Would you repeat the whole listing exactly, pictures excluded?
"""
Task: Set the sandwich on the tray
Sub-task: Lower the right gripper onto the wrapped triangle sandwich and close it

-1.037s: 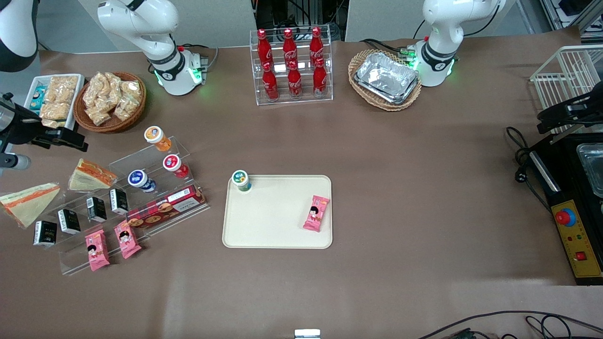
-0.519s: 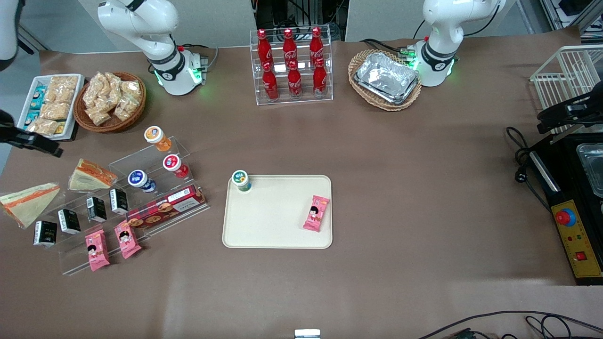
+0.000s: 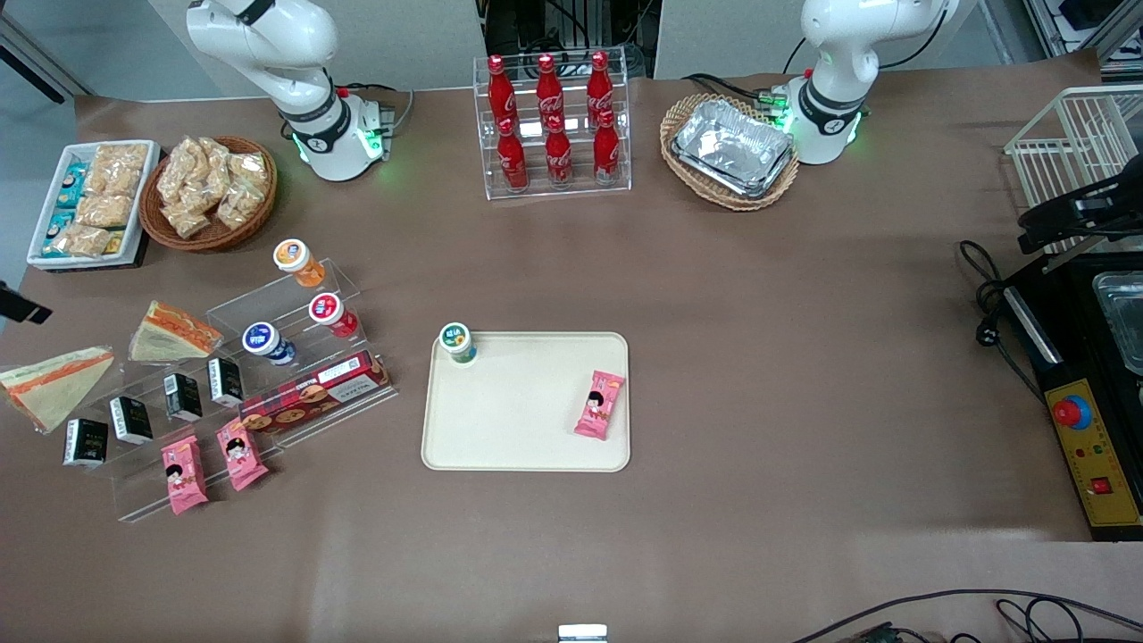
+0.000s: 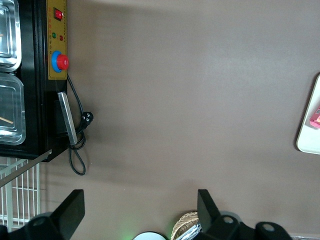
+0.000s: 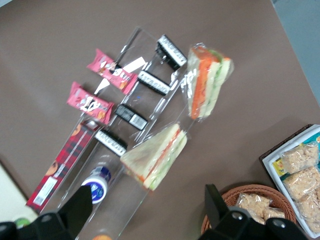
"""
* _RESPONSE AREA_
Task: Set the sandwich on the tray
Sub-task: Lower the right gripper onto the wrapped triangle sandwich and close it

-1.037s: 
-0.519s: 
+0.000s: 
+0.000s: 
+0.000s: 

Nothing more remains in this exercise.